La semana de Pascua de 1943, la salud de Luka Brajnović, confinado en el campo de Kamensko, no hizo sino empeorar. La situación se hizo tan penosa que ya casi no podía ni moverse. Pero no perdía la esperanza ni la rapidez de reflejos ante sus interrogadores. Así se desprende de sus diarios.

Una tarde estaba echado en la tabla pensando  que ya nunca más iba a poder levantarme. Ardientemente rezaba a la Virgen de Fátima que me diera salud porque ya veía en mí manifestarse todos los síntomas del tifus exantemático. Y cuando despuntó el día siguiente estaba completamente consciente y sano. ¿Podría tener palabras para expresar mi agradecimiento a mi intercesora? Cualquier palabra sería pobre y triste en comparación con las gracias que he recibido inmerecidamente. Yo se lo agradecí con el espíritu, con toda el alma, con el pensamiento, con el corazón.

Los sufrimientos no sólo eran físicos. Al hambre, la enfermedad, las condiciones inhumanas en las que vivían los prisioneros, tumbados en tablas de madera, hacinados unos encima de otros, se unía el miedo y el desaliento.

El sufrimiento por Ana y los míos llenaba las horas de mi prueba.
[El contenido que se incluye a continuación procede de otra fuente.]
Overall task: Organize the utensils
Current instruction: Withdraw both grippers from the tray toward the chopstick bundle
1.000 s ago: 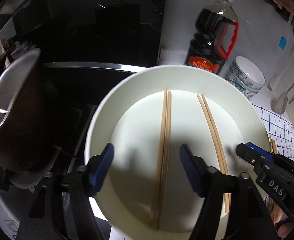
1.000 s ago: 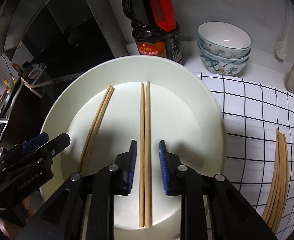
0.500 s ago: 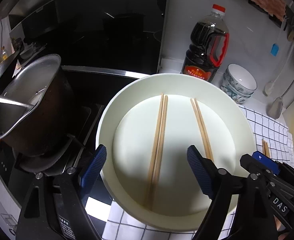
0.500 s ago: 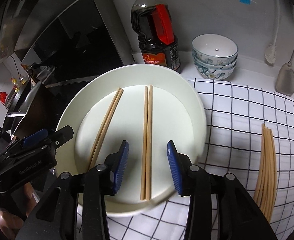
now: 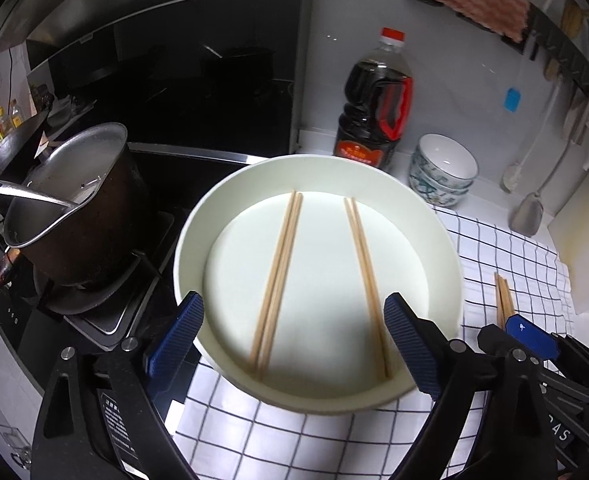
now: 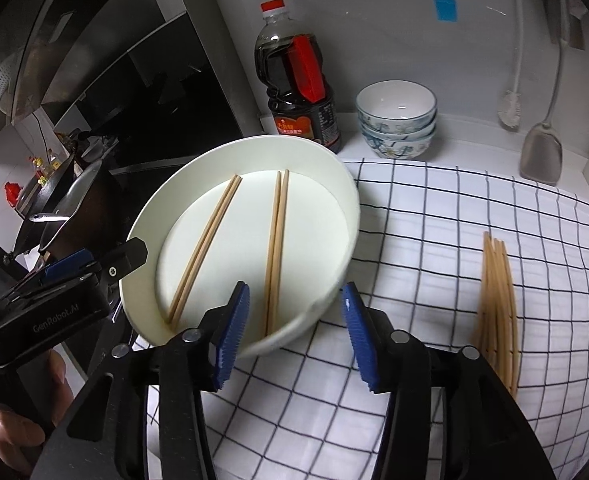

Había días en los que me encontraba amargamente deprimido. Temía que ese dolor me aplastara, que mis lágrimas se volvieran más densas que el plomo y que derrumbaran mi fuerza y mi confianza. Por eso, un soleado día, pedí a la Virgen de Fátima que me ofreciera una señal de que me iban a dejar ir a casa.

“Que llueva como el día de Ilisrska Kotlina si quieres salvarme, Virgen de Fátima”, pedí aprisionado en mi tabla.

Y ciertamente, hacia las cuatro de la tarde empezó a llover.

Pasaron semanas  y no parecía haber respuesta a su petición, pero lo que no cedió fue la esperanza renacido en su corazón.

En su diario, Luka refiere que el 5 de mayo, le llamaron a un interrogatorio a cargo de un “juez” al que califica de “muy simpático” y a quien todos conocían como  “camarada José”. Tomaba notas un secretario llamado “Balas”.

Les dije lo que había venido diciendo hasta ahora. Al final el camarada José me dijo:

“La verdad es que no sabemos qué hacer contigo”.

“Lo mejor es que me mandéis a casa”, contesté.

Él se rió.

No le mandó a casa. Le mandó a otro campo de prisioneros, porque tenían que abandonar el que estaban ocupando debido al avance del enemigo. Pero con el tiempo quien se salió con la suya fue Luka, aunque aún le esperaban muchas aventuras antes de reunirse con los suyos.